Quote:
Originally Posted by skreutzer
Oh, Microsoft Word has fooled you ;-) The term "XML export" is technically nonsense, because XML isn't a format in itself, but a way to define all kinds of formats. So there is no "XML format" per se, one would have to ask "which XML format?" (because there are lots of them, XHTML included). So what Word calls ".xml", is their "Word XML format", and yes, of course, such a thing is useless, if they're not even capable of outputting valid XHTML in the first place. I do not talk about stupid custom XML formats, but of reasonable ones.
|
Well, not quite. XML is meaningless. It is only a markup language and add structure. I can export whatever I want as XML, as long as I honor the structure. Without the schema however, the XML is useless. In the schema we define what the tags mean and how the structure should look like. XHTML is not a format, it is just XML with a (more or less) strictly defined schema.

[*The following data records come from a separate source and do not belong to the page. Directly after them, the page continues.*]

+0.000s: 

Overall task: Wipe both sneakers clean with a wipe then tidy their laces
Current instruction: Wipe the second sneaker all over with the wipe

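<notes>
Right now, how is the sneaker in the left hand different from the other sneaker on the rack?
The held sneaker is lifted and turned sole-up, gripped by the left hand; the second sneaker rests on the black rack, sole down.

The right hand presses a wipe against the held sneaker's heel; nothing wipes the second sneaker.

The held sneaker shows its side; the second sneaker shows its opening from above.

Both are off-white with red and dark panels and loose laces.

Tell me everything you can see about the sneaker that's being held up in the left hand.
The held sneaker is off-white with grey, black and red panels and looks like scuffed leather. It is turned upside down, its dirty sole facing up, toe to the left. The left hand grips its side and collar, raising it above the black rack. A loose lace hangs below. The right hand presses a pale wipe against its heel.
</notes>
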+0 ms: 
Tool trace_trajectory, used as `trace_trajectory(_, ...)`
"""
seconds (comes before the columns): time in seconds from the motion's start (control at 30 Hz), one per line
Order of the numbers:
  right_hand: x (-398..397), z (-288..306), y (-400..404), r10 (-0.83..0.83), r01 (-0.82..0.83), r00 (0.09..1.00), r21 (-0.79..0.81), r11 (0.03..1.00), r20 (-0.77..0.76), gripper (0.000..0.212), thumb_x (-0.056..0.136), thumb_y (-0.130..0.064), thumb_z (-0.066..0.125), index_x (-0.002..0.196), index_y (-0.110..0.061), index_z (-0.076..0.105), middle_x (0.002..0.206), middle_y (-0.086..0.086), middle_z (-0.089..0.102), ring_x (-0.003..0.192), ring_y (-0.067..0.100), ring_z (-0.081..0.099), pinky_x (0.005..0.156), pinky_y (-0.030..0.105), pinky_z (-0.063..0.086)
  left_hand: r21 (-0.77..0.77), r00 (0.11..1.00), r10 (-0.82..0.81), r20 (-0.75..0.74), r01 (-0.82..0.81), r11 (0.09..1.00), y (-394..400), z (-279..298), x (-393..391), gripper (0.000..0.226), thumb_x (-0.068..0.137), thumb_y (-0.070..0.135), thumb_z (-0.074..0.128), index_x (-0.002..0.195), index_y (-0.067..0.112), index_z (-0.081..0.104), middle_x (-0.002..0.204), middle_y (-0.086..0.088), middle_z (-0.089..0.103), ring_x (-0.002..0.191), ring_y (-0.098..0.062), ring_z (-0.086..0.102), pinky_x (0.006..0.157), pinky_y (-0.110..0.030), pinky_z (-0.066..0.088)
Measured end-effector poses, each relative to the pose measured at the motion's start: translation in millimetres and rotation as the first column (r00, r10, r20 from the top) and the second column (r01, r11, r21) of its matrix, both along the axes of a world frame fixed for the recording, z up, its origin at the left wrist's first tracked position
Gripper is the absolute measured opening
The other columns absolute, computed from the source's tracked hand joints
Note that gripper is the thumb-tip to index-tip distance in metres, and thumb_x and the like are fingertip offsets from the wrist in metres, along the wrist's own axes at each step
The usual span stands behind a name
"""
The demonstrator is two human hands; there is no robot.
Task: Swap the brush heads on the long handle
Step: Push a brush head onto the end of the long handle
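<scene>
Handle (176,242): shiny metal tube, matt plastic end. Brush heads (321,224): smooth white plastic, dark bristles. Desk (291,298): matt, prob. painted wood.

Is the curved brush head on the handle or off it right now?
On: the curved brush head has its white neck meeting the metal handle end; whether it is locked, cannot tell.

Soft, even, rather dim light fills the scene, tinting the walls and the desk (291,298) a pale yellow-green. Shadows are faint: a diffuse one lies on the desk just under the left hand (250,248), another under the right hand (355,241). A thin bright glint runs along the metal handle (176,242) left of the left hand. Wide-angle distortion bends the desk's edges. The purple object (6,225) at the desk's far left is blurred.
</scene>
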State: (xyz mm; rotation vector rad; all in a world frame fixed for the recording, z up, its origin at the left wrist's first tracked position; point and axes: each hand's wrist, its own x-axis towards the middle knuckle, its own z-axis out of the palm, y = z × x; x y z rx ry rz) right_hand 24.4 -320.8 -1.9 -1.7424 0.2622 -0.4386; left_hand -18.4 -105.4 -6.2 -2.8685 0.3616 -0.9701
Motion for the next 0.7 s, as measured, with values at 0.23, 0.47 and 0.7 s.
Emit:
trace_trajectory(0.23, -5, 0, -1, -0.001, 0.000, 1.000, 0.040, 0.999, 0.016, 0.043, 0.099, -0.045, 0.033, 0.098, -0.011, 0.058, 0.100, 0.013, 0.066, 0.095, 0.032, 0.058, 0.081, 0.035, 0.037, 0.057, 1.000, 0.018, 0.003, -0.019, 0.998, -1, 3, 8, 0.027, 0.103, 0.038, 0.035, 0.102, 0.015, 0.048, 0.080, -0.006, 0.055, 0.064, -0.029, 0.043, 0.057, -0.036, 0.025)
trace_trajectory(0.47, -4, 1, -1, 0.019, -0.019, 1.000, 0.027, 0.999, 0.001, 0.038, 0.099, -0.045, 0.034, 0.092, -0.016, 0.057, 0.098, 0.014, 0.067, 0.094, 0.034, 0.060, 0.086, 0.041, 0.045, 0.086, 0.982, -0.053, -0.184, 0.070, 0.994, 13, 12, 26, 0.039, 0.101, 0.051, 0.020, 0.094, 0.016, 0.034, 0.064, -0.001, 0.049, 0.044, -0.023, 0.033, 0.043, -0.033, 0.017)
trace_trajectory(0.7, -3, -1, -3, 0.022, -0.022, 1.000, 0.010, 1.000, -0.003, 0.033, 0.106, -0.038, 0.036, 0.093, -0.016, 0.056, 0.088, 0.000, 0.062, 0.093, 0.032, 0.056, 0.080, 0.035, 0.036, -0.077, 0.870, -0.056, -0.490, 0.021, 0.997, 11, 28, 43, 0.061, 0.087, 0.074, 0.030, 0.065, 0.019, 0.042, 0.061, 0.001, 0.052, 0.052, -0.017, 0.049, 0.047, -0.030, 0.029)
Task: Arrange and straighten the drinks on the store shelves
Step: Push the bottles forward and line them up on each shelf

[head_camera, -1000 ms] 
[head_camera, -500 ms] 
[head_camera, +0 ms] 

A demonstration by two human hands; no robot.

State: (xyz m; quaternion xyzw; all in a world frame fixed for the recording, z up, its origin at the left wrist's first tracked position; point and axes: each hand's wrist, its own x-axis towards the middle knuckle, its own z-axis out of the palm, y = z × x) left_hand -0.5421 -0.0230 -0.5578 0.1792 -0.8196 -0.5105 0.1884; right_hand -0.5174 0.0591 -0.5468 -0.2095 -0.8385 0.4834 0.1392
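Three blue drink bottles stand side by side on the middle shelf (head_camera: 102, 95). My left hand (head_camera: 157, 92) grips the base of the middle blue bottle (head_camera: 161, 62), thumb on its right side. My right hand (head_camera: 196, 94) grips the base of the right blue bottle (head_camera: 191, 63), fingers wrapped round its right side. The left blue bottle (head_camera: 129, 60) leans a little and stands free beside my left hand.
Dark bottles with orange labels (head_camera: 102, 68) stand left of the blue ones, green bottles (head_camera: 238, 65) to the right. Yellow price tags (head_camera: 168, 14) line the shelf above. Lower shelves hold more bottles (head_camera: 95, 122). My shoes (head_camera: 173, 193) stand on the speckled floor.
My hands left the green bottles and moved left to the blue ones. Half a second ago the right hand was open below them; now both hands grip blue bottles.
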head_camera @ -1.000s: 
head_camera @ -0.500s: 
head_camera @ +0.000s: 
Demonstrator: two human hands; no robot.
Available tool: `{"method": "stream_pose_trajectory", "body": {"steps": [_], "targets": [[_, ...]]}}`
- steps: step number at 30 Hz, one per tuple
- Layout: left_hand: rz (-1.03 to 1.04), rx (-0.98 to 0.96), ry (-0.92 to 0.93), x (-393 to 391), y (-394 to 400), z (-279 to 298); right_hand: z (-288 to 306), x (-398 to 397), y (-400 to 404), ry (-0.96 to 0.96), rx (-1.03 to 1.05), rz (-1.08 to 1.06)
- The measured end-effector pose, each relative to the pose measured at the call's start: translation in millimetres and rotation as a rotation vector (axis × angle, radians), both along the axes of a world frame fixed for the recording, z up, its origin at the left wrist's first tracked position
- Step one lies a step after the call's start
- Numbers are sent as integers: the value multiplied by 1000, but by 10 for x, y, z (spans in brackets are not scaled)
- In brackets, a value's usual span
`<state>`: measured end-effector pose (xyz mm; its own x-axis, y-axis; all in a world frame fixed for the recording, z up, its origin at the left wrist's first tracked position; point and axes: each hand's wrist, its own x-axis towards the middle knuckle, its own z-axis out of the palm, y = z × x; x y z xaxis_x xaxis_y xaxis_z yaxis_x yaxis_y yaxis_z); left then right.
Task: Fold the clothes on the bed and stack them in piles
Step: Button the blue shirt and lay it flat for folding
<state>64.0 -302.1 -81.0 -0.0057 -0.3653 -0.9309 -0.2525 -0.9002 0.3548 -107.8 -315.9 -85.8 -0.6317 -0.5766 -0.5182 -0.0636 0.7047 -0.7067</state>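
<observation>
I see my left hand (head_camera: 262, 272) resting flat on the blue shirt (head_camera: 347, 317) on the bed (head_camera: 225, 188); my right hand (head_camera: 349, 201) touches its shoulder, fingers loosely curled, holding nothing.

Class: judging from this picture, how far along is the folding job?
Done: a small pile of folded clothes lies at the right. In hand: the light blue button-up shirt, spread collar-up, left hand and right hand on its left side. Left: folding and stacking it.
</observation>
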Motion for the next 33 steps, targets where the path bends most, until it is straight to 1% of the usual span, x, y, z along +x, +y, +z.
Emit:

Word XML is just that. It is perfectly valid XML with a schema specifically for Word documents, just as the intention was. In principle it is possible to load the XML in Word and have your original document. The same applies for their HTML output. It is valid, even if it is not what we would like.
All XML 'formats' are custom, but some schemas are public and agreed upon by various parties.
That is also one of the issues. A schema needs to be agreed to correctly identify the semantic value of the tags. You cannot expect all (or any) wordprocessor to honor the schema you would like. So, you would need to map the XML schema from the wordprocessor to your schema. That will not always be possible.
You also greatly overestimate the willingness of writers to change their ways and their reaction to being forced to work in a certain way. They would rather use another program or even Wordpad than to change their wow. Only a small amount of writers is willing to do that.
You might take a look at my Word add-in. I create clean HTML output (or XHTML directly in an ePUB) out of Word, but at a price. Styling like margins and fonts will be removed. It would be relatively easy to create an export for another format (e.g. Markdown) in the same way.
I like the idea, but I think you are too optimistic. However, if I can help to improve things, I probably will.